• [Task to complete]:
Nothing but the lines from the start of the entries below through the line containing "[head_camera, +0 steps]" should appear in the answer, copied exactly and free of pictures.

Stored items from a collection:
========================

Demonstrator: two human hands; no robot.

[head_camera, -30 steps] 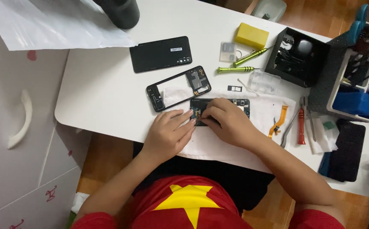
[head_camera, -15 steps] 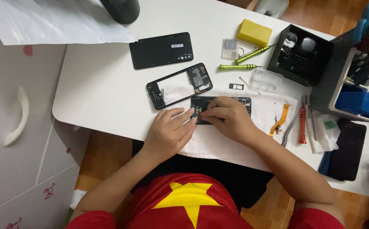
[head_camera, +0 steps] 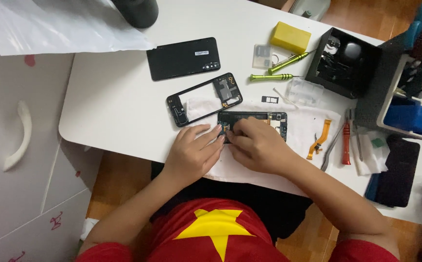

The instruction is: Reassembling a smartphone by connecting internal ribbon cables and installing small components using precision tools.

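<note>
We are keeping both hands on the opened phone body (head_camera: 252, 121) lying on the white cloth (head_camera: 313, 128), exactly where they sat a moment ago; nothing has lifted free. Our left hand (head_camera: 194, 153) is pressing flat-fingered at its left end while our right hand (head_camera: 257, 145) is pinching narrowly at the board, so the picking is still going on.

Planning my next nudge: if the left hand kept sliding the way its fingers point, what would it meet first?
The left hand points up and right, fingertips at the opened phone body on the white cloth. It would likely meet that body's left end first, where the right hand works; the loose black frame lies just beyond.
</note>
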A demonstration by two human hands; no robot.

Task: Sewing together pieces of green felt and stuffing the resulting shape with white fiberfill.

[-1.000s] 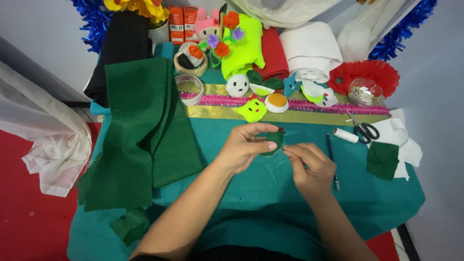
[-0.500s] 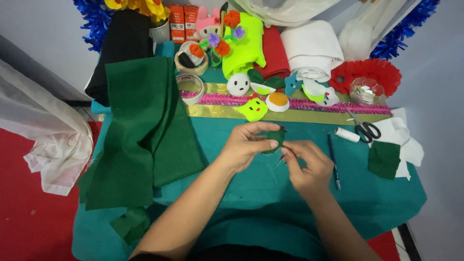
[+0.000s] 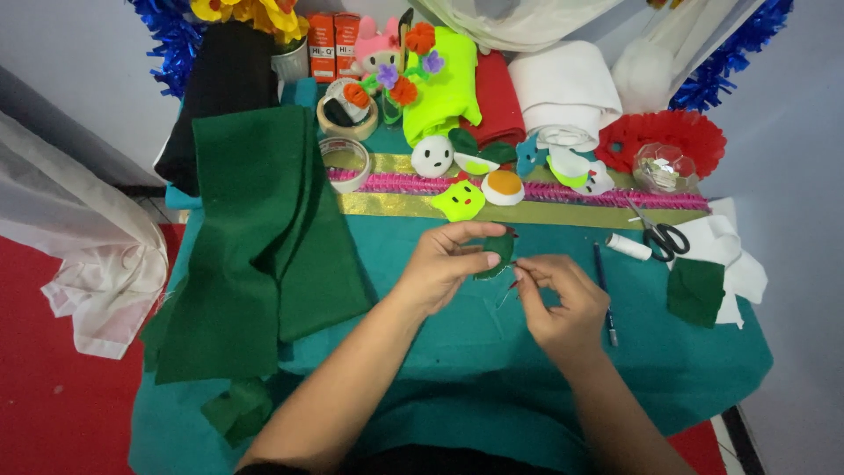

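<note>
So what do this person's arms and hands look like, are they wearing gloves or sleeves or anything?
No gloves: both hands are bare, the left hand and the right hand alike. The forearms are bare too, with no sleeve showing down to the bottom edge of the picture. I can make out no watch, bracelet or ring, though the fingers are too small to be sure. The nails look short and unpainted.

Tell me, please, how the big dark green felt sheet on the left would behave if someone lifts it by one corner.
The dark green felt sheet would probably droop: it already lies in soft folds and hangs over the table edge. It looks light for its size. Its fuzzy surface likely grips, not slides.
</note>
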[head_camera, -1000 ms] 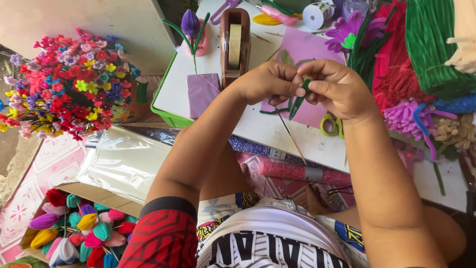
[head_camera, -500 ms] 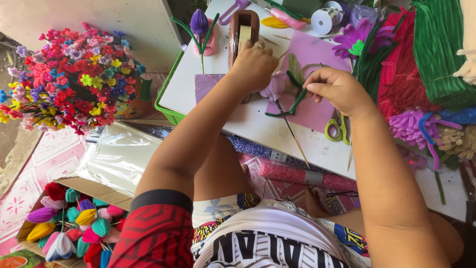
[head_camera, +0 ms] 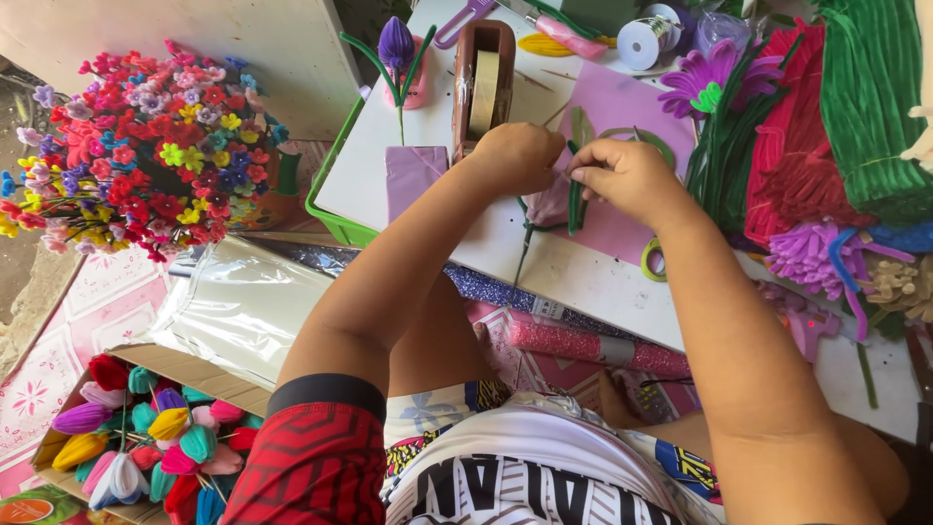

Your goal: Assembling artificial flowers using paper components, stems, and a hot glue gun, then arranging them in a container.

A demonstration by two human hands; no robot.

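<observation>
Left hand: fingertips hidden behind its own knuckles; what the grip closes on cannot be told.
Green stem: lower length covered by the right hand; the pinch point is concealed.
Pale purple flower head: mostly hidden under both hands.
Tape dispenser: front end blocked by the left hand.
Scissors: only one green loop shows past the right forearm.
Green pipe cleaners: cut off by the top and right edges.
Box of felt buds: cut off at the bottom edge.
Worktop: far right part buried under craft stock.
</observation>
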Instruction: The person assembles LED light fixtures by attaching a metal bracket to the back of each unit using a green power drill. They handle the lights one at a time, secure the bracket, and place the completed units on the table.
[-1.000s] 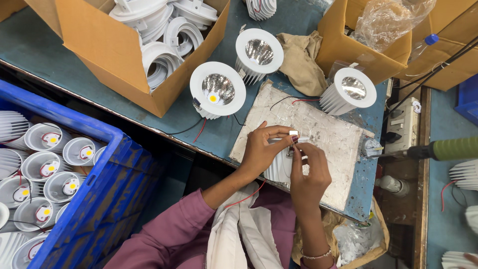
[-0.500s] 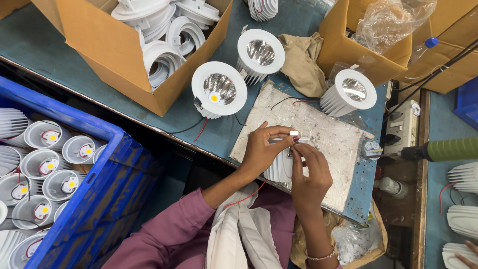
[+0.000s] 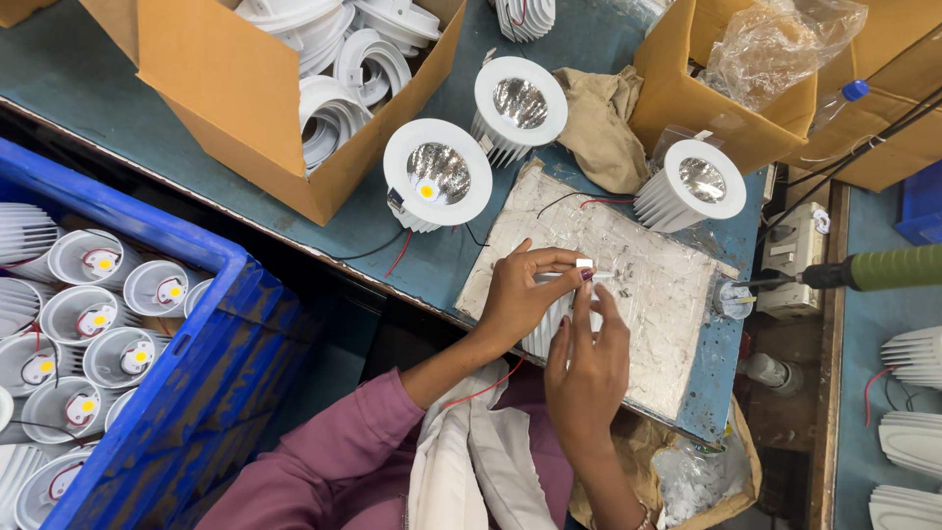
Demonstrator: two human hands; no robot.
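Teal workbench with scuffed white board; left hand fingers pinch small white connector above board; right hand fingers curl around ribbed white lamp body; finished lamps nearby; blue crate at left.

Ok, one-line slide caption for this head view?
Left hand and right hand pinch a small white connector over a finned lamp housing on the work board.
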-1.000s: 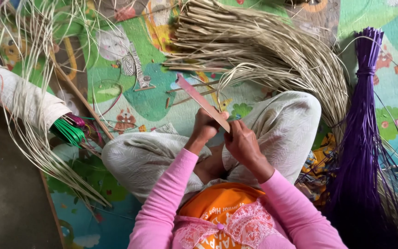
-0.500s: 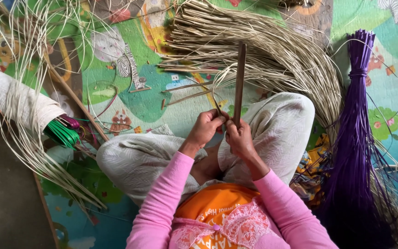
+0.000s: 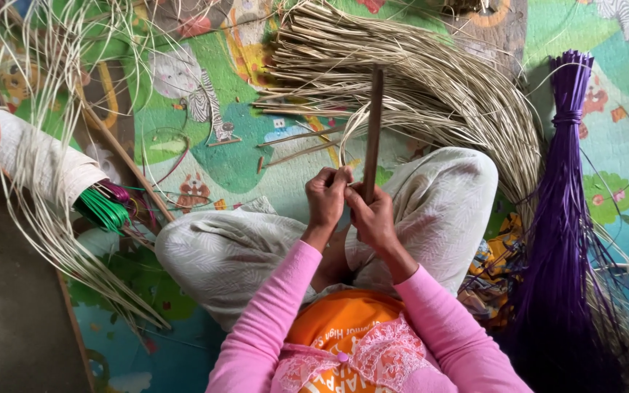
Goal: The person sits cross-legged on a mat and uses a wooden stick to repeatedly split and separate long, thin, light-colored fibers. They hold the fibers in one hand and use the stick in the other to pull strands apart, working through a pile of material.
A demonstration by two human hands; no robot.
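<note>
I sit cross-legged on a colourful play mat. My right hand [image 3: 373, 217] grips the lower end of a flat brown stick [image 3: 374, 124] that points straight away from me. My left hand [image 3: 326, 195] is beside it, fingers pinched on a thin pale cane strand [image 3: 351, 131] that loops up from my hands toward the big heap of pale cane strips [image 3: 431, 87] just beyond my knees. Both hands touch each other above my lap.
A purple bundle of strands [image 3: 562, 218] lies at the right. At the left, a paper-wrapped bundle [image 3: 23, 153] holds green [image 3: 103, 207] and pink strands, with loose pale strands spread around it. A long wooden rod [image 3: 125, 164] lies on the mat.
The brown stick has swung from slanting left to pointing straight up from my hands. My hands have stayed together over my lap.
</note>
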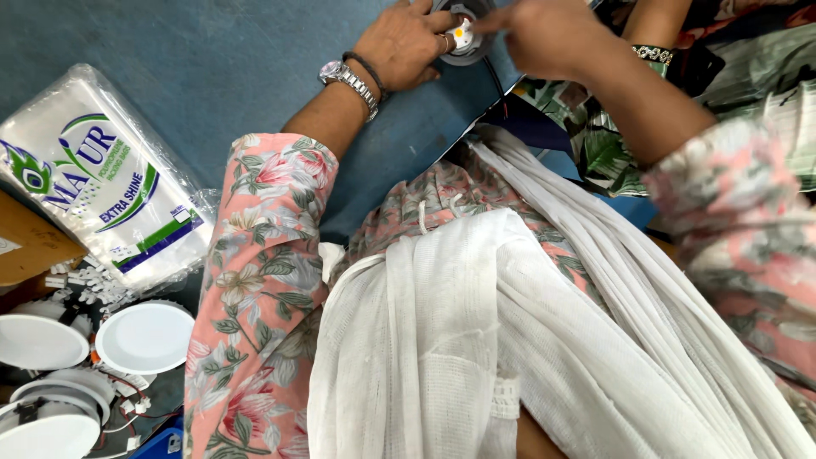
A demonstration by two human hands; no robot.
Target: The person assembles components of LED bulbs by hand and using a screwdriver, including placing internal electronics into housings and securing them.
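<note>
At the top edge of the head view, my left hand (pixel 406 44) grips a small round dark lamp fitting (pixel 473 49) with a white and yellow centre, pressed on the blue table (pixel 170 59). A metal watch and a dark band circle that wrist. My right hand (pixel 544 32) comes in from the right, its fingers pinched at the fitting's white centre part. A thin dark wire runs down from the fitting toward the table edge. Both floral sleeves and a white scarf fill the lower view.
A clear plastic pack with white contents (pixel 102 183) lies at the left on the table. Below it sit several round white lamp housings (pixel 144 337) with red wires, small white connectors (pixel 89 285) and a brown carton edge (pixel 25 246).
</note>
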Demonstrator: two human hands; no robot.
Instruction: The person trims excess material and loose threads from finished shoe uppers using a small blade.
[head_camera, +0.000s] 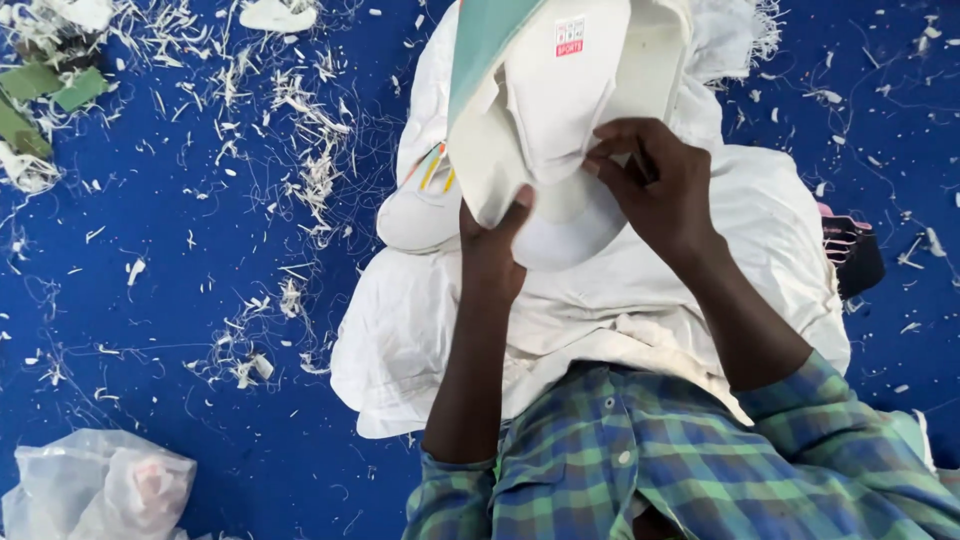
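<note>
Both hands closed on white cap (560, 110): left hand (492, 250) pinching lower edge, right hand (660, 190) gripping middle

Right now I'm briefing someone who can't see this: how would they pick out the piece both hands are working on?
Start at the big white cloth heap on the blue floor. Above its middle, the left hand and right hand hold a white cap. Unlike the loose cloth around it, it is stiff and shaped, with a teal-edged brim and a small red-and-white label.
</note>
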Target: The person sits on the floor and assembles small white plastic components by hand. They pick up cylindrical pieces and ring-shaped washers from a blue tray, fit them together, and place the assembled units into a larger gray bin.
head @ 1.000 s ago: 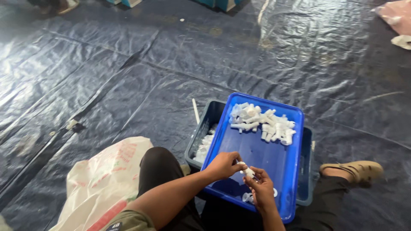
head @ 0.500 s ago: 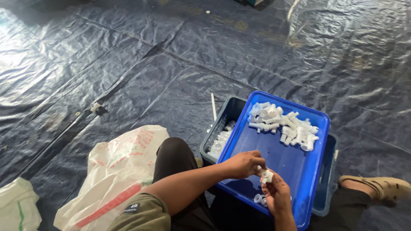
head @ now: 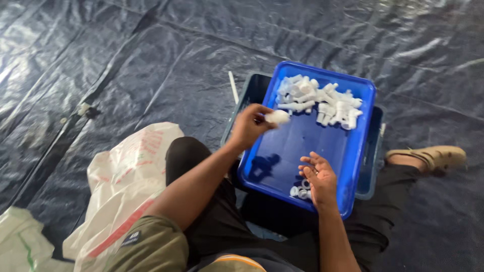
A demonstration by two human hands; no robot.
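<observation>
My left hand (head: pixel 251 125) is raised over the near left part of a blue tray (head: pixel 307 146) and pinches a small white plastic fitting (head: pixel 278 117). My right hand (head: pixel 318 177) hovers palm up and empty over the tray's near edge, fingers apart, just above a few small white rings (head: pixel 298 192). A pile of white plastic fittings (head: pixel 318 100) lies at the tray's far end. The tray rests on top of a darker blue crate (head: pixel 375 151).
A white woven sack (head: pixel 126 186) lies beside my left knee, and another pale bag (head: pixel 20 242) at the lower left. A thin white stick (head: pixel 233 86) lies left of the crate. My sandalled foot (head: pixel 433 157) is at right. Dark plastic sheeting (head: pixel 151 50) covers the floor.
My hands were together over the tray's near edge; now the left hand has lifted away toward the pile with the white fitting, and the right hand has opened.
</observation>
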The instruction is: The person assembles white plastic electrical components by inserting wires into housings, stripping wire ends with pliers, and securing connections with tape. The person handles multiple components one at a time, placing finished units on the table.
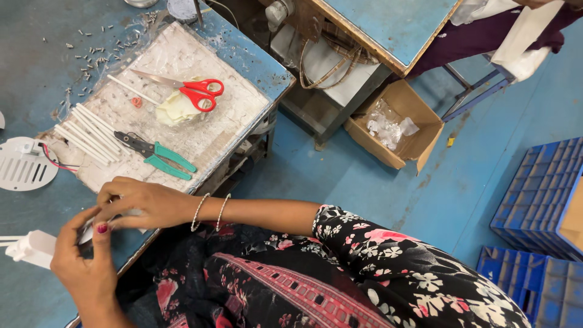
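Note:
My left hand (82,258) and my right hand (141,203) meet at the near edge of the blue table (36,67), fingers pinched together on a small white piece (88,232), mostly hidden by the fingers. A white plastic part (33,248) lies just left of my left hand. Beyond my right hand, green-handled pliers (153,155) and several white tubes (91,135) rest on a white board (182,61). Red-handled scissors (185,91) lie farther back on a pale wad.
A round white slotted disc (23,165) with red and black wires lies at the left. Small screws (97,54) are scattered at the back. A cardboard box (398,124) sits on the blue floor, blue crates (540,194) at the right, another table (395,24) beyond.

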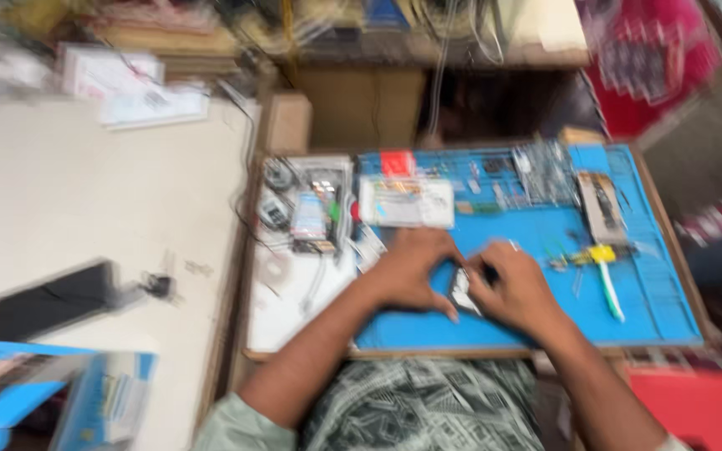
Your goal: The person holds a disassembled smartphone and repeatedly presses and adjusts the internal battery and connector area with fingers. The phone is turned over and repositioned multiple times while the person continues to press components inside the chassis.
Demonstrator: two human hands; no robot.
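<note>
The picture is motion-blurred. My left hand (pixel 415 271) and my right hand (pixel 513 288) meet over a blue work mat (pixel 545 234), both gripping a small dark flat device (pixel 463 292) that lies between them. A thin dark tool tip (pixel 490 271) seems pinched in my right fingers above the device; I cannot tell its kind. Most of the device is hidden by my fingers.
On the mat lie a yellow-and-white tool (pixel 607 280), a clear packet (pixel 405 202), a small flat board (pixel 602 206) and several metal tools (pixel 545 171). Left of it sit small parts on white (pixel 307 213). A dark phone (pixel 53 299) and a blue box (pixel 35 401) rest on the pale table.
</note>
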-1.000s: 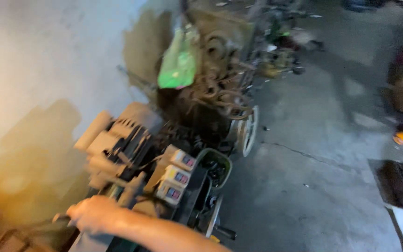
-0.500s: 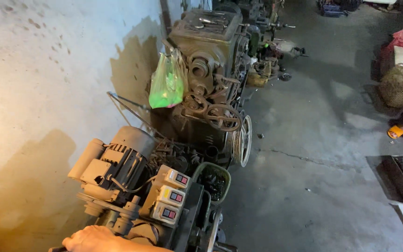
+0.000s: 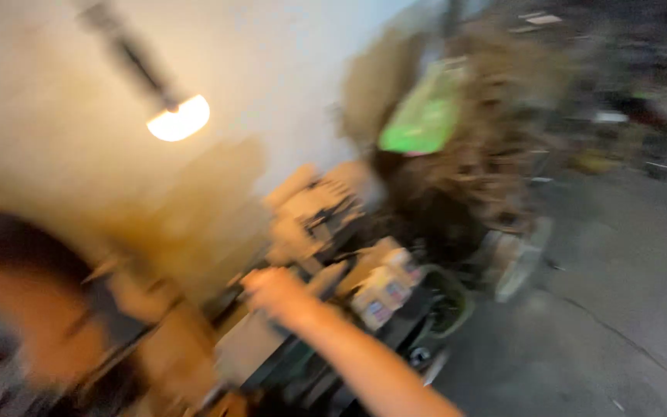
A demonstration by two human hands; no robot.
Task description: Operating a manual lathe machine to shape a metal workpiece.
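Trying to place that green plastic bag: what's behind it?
The green plastic bag hangs in front of a rusty brown machine. Motion blur smears the details, and the bag covers the part directly behind it.

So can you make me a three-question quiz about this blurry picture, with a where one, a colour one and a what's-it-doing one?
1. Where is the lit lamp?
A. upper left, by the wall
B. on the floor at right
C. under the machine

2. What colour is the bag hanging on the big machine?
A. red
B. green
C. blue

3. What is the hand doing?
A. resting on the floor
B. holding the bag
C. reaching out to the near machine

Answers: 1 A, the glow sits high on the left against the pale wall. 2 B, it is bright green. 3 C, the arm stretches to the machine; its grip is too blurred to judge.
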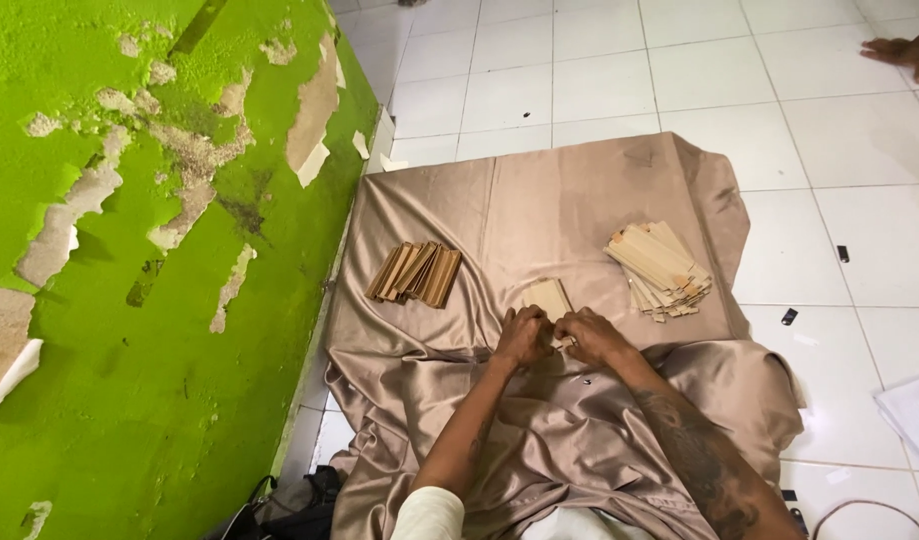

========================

• [Task output]:
Demonstrator: two human hands; no robot.

[head_camera, -30 steps] 
[head_camera, -15 steps] 
[head_camera, +0 steps] 

The output above is complete.